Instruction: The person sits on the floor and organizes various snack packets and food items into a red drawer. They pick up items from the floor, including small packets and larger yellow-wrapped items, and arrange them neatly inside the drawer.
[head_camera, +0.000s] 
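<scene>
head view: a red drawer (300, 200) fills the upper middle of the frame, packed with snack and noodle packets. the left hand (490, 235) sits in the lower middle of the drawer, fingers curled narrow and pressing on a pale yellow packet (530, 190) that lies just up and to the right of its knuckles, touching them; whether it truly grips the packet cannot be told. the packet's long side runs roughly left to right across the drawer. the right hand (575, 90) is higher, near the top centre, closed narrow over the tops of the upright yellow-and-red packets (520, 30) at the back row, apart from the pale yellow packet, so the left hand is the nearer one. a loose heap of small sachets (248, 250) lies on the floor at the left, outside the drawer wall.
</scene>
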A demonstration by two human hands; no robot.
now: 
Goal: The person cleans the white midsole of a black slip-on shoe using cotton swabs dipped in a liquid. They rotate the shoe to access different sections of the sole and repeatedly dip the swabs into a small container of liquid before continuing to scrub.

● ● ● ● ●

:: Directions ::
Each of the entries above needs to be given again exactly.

:: Solution below ::
Instruction: The person sits on the floor and organizes various snack packets and food items into a red drawer. They pick up items from the floor, including small packets and larger yellow-wrapped items, and arrange them neatly inside the drawer.
[head_camera, +0.000s] 
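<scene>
head view: a red drawer (300, 200) fills the upper middle of the frame, packed with snack and noodle packets. the left hand (490, 235) sits in the lower middle of the drawer, fingers curled narrow and pressing on a pale yellow packet (530, 190) that lies just up and to the right of its knuckles, touching them; whether it truly grips the packet cannot be told. the packet's long side runs roughly left to right across the drawer. the right hand (575, 90) is higher, near the top centre, closed narrow over the tops of the upright yellow-and-red packets (520, 30) at the back row, apart from the pale yellow packet, so the left hand is the nearer one. a loose heap of small sachets (248, 250) lies on the floor at the left, outside the drawer wall.
</scene>
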A demonstration by two human hands; no robot.
now: 
Goal: The person cleans the white midsole of a black slip-on shoe using cotton swabs dipped in a liquid. They rotate the shoe to access different sections of the sole and repeatedly dip the swabs into a small container of liquid before continuing to scrub.

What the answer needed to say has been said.